A new medical report offers evidence of infants being infected with HIV by eating premasticated food chewed by HIV-positive caregivers. Prechewing food for infants, usually during the weaning period, has been documented in various parts of the world, including the United States. Advertisement
The new study involves three babies with HIV, ages nine, 15, and 39 months. The mothers of two of the children were known to be HIV-infected and had not breastfed: Mother-to-child transmission had been ruled out. In the third case, the mother was uninfected but the baby's caregivers included a great aunt who was HIV-positive.
All three babies had been fed, on multiple occasions, food prechewed by a caregiver with the virus. The researchers, Dr. Aditya H. Baur from St.

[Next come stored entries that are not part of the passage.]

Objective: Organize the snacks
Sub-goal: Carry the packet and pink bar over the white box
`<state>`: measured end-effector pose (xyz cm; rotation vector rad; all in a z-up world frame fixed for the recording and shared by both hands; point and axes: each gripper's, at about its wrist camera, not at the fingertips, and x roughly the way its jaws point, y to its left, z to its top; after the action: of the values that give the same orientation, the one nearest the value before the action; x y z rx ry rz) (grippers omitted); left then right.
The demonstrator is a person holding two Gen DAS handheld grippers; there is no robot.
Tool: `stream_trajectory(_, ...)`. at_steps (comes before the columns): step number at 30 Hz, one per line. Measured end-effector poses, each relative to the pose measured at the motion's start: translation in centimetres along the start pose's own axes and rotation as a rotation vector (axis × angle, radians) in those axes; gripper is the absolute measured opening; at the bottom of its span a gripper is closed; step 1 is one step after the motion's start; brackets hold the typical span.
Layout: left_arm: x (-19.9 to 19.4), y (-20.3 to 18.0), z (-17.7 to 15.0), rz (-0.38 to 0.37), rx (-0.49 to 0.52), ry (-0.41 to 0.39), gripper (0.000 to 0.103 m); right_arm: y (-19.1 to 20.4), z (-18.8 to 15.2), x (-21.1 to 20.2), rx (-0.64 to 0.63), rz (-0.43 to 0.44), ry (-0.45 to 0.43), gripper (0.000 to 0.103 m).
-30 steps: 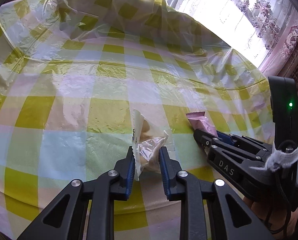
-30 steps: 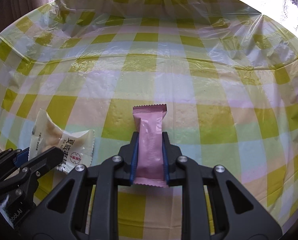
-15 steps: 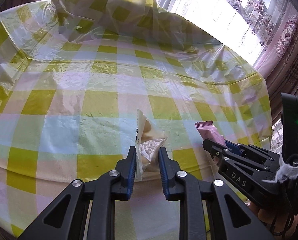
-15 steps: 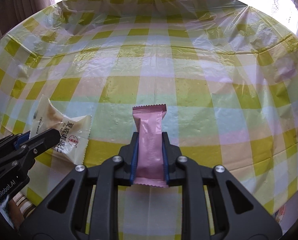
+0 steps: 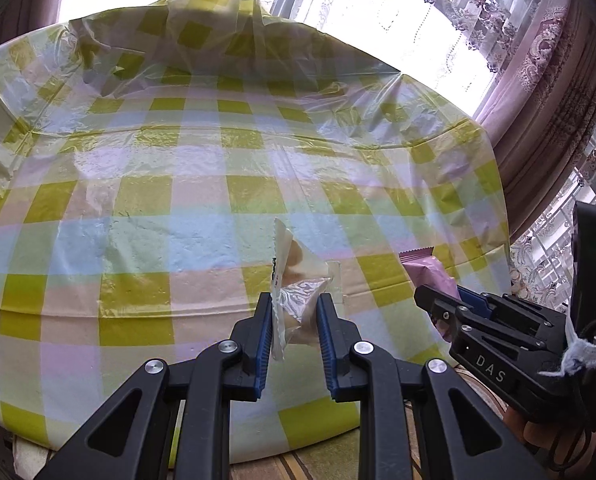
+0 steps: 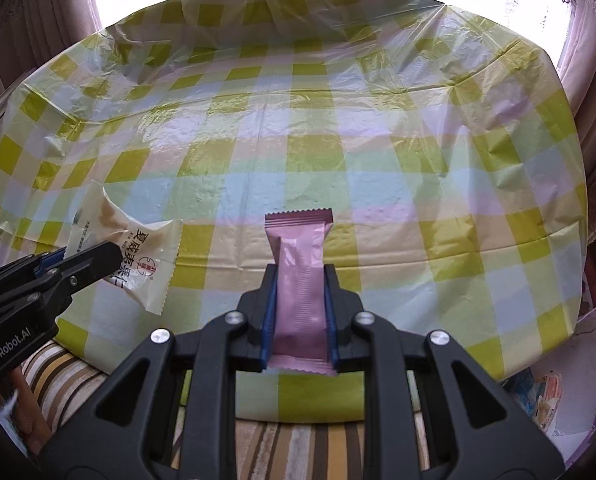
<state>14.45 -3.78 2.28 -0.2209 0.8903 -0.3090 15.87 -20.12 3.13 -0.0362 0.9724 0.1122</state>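
1. Left gripper (image 5: 294, 312): its blue-padded fingers are pressed against a white snack packet (image 5: 294, 280), pinching it on edge and holding it up off the checked tablecloth (image 5: 138, 208).
2. Right gripper (image 6: 299, 300): clamped on a pink snack bar (image 6: 299, 280), which stands lengthwise between the fingers, its crimped top end pointing away from the camera.
3. In the right wrist view the white snack packet (image 6: 138, 256) appears at lower left, gripped by the left gripper (image 6: 78, 260) (red and black print faces the lens).
4. In the left wrist view the right gripper (image 5: 433, 300) sits at lower right, with the pink snack bar (image 5: 425, 272) jutting beyond it.
5. Both snacks hang over the near part of the table; curtains (image 5: 549, 92) and a bright window lie beyond.
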Motion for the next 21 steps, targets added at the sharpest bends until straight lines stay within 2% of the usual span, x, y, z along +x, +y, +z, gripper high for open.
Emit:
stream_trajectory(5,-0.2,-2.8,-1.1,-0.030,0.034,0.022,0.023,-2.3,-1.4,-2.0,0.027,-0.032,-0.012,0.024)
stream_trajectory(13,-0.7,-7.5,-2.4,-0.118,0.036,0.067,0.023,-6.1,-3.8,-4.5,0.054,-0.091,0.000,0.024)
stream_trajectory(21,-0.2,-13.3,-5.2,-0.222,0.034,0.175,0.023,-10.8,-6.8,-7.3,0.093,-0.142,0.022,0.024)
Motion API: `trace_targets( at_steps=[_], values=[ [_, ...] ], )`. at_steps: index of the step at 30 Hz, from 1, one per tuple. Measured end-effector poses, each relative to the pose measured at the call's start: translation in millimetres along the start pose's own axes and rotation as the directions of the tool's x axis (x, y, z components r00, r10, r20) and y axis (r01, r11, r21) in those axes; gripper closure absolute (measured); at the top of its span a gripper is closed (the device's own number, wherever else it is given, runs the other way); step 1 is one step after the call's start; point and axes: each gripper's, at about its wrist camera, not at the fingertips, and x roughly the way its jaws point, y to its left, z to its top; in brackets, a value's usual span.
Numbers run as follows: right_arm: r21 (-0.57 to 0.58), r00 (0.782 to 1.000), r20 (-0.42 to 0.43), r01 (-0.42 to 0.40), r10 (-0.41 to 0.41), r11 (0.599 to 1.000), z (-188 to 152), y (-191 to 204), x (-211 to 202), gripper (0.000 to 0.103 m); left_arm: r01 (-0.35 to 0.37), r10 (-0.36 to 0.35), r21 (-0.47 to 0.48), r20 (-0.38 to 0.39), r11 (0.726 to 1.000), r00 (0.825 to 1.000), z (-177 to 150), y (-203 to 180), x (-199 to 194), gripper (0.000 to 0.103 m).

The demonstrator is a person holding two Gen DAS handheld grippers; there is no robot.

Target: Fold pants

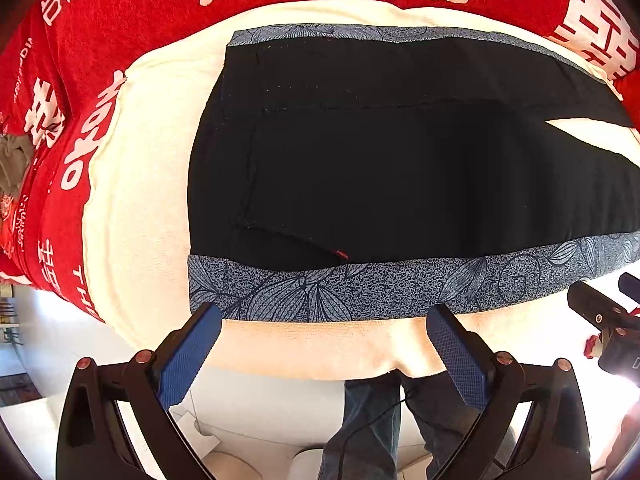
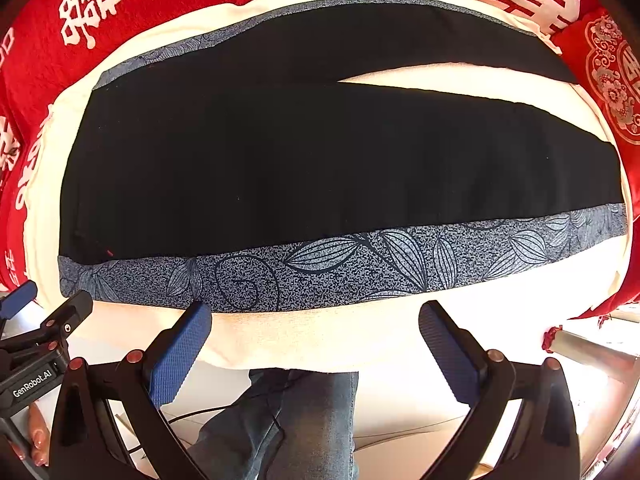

Jude Children's Hospital in Memphis, Tenn., and colleagues, ruled out other ways the babies might have contracted HIV. Their investigation suggested that in two cases, the source of HIV infection was likely bleeding in the mouth of the adult who prechewed food for the baby.
"The reported cases provide compelling evidence linking premastication to HIV infection, a route of transmission not previously reported that has important global implications including being a possible explanation for some of the reported cases of 'late' HIV transmission in infants, so far attributed to breastfeeding," the authors concluded.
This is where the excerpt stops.